The data below is to be transcribed word for word; pictures are to be excluded.

== SUPPLIED DATA ==

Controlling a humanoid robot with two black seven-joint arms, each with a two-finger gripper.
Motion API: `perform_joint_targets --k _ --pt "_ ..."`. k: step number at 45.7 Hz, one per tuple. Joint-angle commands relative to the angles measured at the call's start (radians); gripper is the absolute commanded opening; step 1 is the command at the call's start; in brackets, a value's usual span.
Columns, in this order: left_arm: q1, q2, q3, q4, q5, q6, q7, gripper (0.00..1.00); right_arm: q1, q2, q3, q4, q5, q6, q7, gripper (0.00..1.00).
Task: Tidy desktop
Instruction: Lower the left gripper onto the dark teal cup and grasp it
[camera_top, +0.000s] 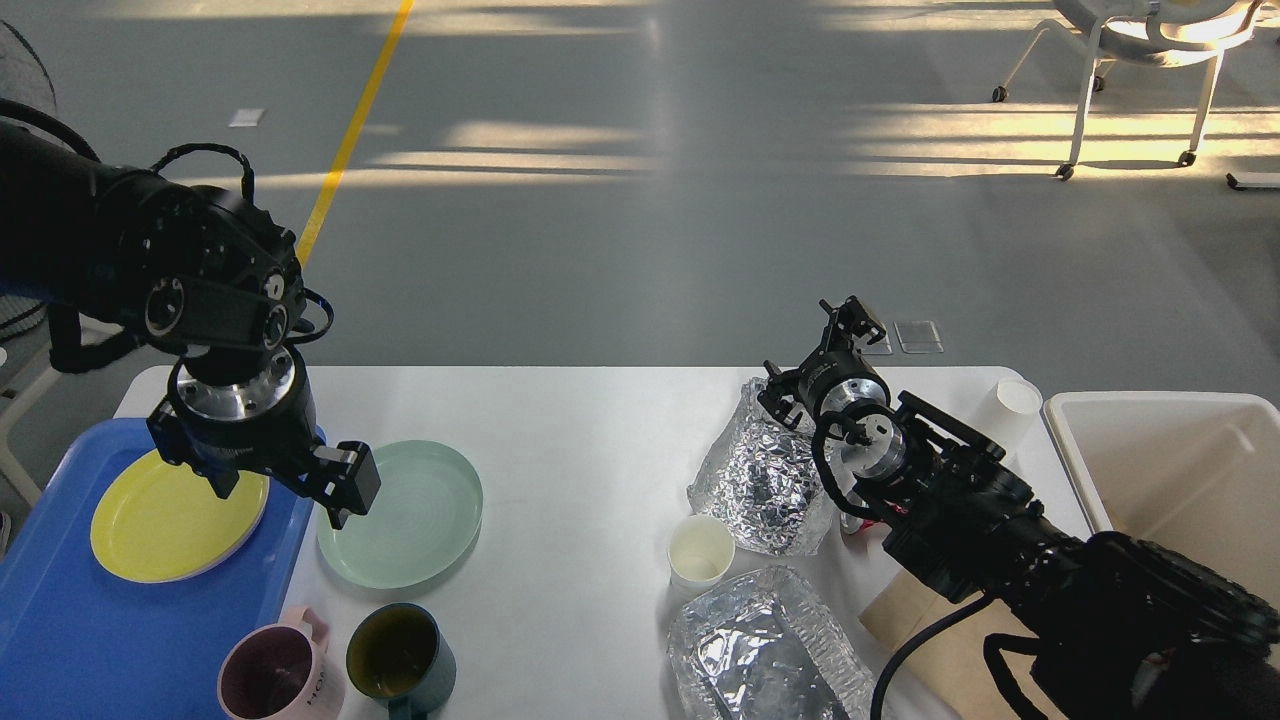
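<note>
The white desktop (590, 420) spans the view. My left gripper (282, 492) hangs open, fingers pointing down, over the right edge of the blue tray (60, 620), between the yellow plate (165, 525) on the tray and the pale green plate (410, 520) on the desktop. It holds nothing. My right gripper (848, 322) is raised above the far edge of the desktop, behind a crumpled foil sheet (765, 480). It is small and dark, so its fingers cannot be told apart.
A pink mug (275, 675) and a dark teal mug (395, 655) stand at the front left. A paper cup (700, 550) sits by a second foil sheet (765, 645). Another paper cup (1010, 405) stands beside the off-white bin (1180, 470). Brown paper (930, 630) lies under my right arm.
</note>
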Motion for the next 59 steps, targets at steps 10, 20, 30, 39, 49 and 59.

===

• PROBLEM SOLUTION:
Controlling a humanoid robot with two black seven-joint arms, each with a two-finger gripper.
Motion API: `perform_joint_targets --k _ --pt "_ ..."`. k: step number at 45.7 Hz, one per tuple. Joint-angle commands relative to the angles measured at the call's start (radians); gripper is the absolute commanded opening; step 1 is the command at the call's start; in brackets, a value's usual span.
Columns, in this order: left_arm: q1, q2, q3, q4, q5, q6, q7, gripper (0.00..1.00); right_arm: q1, q2, q3, q4, q5, q6, q7, gripper (0.00..1.00).
Task: Tidy desktop
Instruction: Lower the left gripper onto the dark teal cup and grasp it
[camera_top, +0.000s] 
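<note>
The white desktop (590, 420) spans the view. My left gripper (282, 492) hangs open, fingers pointing down, over the right edge of the blue tray (60, 620), between the yellow plate (165, 525) on the tray and the pale green plate (410, 520) on the desktop. It holds nothing. My right gripper (848, 322) is raised above the far edge of the desktop, behind a crumpled foil sheet (765, 480). It is small and dark, so its fingers cannot be told apart.
A pink mug (275, 675) and a dark teal mug (395, 655) stand at the front left. A paper cup (700, 550) sits by a second foil sheet (765, 645). Another paper cup (1010, 405) stands beside the off-white bin (1180, 470). Brown paper (930, 630) lies under my right arm.
</note>
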Motion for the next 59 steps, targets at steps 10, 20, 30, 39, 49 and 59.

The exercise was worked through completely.